GOAL OF THE EXERCISE >> Through the last line of the material below, starting at the line with "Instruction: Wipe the", return every line exactly and only those.

RECORD EXTRACTS >>
********************
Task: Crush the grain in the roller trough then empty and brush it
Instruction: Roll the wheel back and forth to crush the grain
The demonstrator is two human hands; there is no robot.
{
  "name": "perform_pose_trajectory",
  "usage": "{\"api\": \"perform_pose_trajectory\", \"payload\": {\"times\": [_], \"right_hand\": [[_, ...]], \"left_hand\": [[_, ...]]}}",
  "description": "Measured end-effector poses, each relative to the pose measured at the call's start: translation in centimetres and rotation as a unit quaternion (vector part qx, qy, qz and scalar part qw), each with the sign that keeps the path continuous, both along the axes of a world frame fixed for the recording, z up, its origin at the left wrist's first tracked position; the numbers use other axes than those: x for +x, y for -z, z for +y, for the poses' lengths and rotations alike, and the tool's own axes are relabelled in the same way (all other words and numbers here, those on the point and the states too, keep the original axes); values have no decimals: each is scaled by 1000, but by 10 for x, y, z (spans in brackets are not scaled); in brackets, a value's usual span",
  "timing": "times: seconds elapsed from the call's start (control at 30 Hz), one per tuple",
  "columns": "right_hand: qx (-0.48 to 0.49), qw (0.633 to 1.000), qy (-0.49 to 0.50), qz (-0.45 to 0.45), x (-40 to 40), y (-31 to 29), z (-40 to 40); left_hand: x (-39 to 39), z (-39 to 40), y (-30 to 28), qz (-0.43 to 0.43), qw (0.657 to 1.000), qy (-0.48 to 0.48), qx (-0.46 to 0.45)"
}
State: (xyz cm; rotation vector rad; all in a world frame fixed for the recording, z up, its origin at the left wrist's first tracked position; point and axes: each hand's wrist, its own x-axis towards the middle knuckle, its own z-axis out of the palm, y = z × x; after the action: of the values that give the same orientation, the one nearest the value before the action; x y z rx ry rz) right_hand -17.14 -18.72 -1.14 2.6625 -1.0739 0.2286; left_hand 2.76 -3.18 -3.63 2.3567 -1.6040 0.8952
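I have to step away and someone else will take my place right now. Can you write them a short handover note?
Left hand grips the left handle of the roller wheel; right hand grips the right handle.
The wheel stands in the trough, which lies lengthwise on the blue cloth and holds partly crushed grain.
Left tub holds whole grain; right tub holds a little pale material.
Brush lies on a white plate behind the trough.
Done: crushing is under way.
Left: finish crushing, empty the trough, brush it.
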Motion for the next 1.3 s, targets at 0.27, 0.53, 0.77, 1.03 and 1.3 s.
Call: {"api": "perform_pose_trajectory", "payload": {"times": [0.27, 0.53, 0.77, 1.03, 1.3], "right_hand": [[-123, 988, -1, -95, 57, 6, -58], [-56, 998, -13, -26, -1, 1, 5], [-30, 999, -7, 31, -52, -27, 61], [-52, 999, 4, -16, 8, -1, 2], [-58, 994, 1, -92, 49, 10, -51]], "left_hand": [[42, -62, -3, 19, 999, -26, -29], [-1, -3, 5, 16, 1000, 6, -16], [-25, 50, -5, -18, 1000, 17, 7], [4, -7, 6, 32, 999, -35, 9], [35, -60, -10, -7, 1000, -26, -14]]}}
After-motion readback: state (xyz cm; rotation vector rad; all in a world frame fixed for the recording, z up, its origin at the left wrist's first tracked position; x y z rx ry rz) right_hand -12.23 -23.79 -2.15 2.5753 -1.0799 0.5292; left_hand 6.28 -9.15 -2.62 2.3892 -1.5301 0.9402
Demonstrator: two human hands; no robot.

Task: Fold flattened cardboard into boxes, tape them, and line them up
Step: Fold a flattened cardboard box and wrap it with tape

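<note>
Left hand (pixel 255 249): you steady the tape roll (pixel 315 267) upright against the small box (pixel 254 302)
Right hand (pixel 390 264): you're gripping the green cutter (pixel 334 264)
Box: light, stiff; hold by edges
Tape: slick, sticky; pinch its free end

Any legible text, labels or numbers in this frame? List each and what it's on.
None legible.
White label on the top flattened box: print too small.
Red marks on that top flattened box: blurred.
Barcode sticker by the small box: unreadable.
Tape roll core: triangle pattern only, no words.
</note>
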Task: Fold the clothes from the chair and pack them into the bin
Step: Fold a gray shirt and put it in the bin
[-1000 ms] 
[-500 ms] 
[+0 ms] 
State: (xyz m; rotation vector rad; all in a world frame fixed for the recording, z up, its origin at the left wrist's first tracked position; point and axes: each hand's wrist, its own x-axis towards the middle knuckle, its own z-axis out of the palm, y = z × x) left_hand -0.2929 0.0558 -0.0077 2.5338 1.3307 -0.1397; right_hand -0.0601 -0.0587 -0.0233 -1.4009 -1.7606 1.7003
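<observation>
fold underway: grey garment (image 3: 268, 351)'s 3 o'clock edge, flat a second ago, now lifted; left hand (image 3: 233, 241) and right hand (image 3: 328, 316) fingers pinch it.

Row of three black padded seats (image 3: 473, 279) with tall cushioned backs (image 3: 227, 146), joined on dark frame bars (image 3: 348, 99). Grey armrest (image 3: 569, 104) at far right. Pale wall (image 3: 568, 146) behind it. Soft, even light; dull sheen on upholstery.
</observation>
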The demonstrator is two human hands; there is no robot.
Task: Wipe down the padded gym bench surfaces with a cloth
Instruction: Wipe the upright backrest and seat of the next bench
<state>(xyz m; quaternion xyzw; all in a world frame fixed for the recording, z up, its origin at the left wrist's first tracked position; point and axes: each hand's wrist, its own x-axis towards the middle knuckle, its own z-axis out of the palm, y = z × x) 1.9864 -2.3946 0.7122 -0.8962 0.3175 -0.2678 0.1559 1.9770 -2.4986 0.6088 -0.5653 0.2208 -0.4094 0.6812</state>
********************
ANSWER TO THIS TASK >>
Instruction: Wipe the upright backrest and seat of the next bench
<state>(xyz m; quaternion xyzw; all in a world frame fixed for the recording, z up, its origin at the left wrist's first tracked position; point and axes: each hand's wrist, its own x-axis towards the middle knuckle, its own z-axis out of the palm, y = z × x) 1.9864 -2.3946 0.7122 -0.8962 0.3175 -0.2678 0.1559 1.9770 -2.4986 0.6088 -0.5653 0.2208 -0.4094 0.6812</state>

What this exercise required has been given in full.